■ Exercise prompt ■
Pull every line containing "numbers" out of the listing below.
━━━━━━━━━━━━━━━━━━━━━━━━━━━━━━
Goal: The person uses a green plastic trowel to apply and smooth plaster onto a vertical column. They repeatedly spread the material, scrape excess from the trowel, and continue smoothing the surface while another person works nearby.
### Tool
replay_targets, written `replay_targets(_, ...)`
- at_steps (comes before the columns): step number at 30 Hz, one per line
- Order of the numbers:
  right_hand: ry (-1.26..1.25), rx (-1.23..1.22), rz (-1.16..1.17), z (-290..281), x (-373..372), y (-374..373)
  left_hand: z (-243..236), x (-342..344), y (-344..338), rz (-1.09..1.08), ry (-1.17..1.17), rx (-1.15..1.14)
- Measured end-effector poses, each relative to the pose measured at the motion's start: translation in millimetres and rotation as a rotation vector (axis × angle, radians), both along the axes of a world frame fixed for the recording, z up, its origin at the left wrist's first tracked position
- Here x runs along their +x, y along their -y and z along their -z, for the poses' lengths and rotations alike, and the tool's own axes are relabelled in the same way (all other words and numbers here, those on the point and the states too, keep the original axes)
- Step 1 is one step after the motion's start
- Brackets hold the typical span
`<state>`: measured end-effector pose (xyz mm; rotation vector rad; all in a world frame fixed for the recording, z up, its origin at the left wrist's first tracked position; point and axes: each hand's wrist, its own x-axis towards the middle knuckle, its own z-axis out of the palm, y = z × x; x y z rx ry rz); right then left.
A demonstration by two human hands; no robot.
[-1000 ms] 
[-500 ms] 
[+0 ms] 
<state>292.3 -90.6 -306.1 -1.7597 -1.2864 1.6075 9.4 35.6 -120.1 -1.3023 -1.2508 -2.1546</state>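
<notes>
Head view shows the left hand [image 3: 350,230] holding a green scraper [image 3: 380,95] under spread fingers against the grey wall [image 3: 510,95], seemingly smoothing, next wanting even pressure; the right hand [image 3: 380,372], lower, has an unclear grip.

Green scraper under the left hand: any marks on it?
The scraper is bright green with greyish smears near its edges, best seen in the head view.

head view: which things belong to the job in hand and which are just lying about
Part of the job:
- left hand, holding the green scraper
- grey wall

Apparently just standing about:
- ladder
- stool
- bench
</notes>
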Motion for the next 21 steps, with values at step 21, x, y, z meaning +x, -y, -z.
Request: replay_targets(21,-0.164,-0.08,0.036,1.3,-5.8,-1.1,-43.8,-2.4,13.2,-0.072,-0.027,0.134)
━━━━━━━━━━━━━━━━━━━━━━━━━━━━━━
■ Reply to the exercise ■
- Order of the numbers:
- Here x runs along their +x, y along their -y and z along their -z, for the poses' lengths and rotations alike, and the tool's own axes are relabelled in the same way (all other words and numbers here, those on the point and the states too, keep the original axes)

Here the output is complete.